Nasal Esketamine (Spravato) and Breastfeeding

 

Summary

Esketamine can be part of the psychiatric management of treatment-resistant depression1,2 and its compatibility with breastfeeding is currently unknown.2,3 Due to its chemical properties, esketamine likely penetrates breastmilk to a low degree.3 More information about the pharmacokinetics of this drug may help a breastfeeding mother make an informed decision regarding lactation and concurrent use of intranasal esketamine.

Depression and Esketamine

Like its chemical parent ketamine, esketamine acts on NMDA receptors within the central nervous system. Intranasal esketamine (S-ketamine, SPRAVATO) is used as adjunct therapy for treatment-resistant depression and major depressive disorder with suicidality.1,2,4 Doses and schedules vary by indication and phase of treatment. Doses can be as high as 84 mg twice per week or as low as 56 mg every two weeks for maintenance therapy.1,2,5 Specifics can be found on the Spravato website.

In adults, intranasal esketamine can cause hypertension, dizziness, anxiety, lethargy, vertigo, sedation, dissociative reactions, nausea, and vomiting.2 For these reasons, patients are required to be monitored by medical personnel for at least two hours following each dose.
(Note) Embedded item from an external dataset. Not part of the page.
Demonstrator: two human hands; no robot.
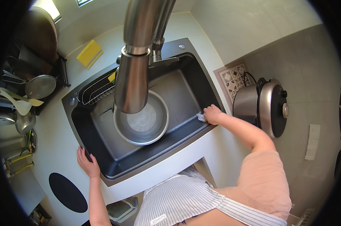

After patients return home, they are asked to avoid activities that require complete alertness for a day after treatment. Even without considering drug transfer into breastmilk, a mother’s capacity to care for her child will likely be impacted during this period of time.

 

Breastfeeding and esketamine

Limited observations and evidence

Per the product manufacturer, women are advised not to breastfeed if using esketamine.6However, this is a common response by pharmaceutical companies in response to a lack of available human data. There are no reports of adverse effects in breastfed infants, but we don’t know how many infants have previously been exposed to the drug through breastmilk.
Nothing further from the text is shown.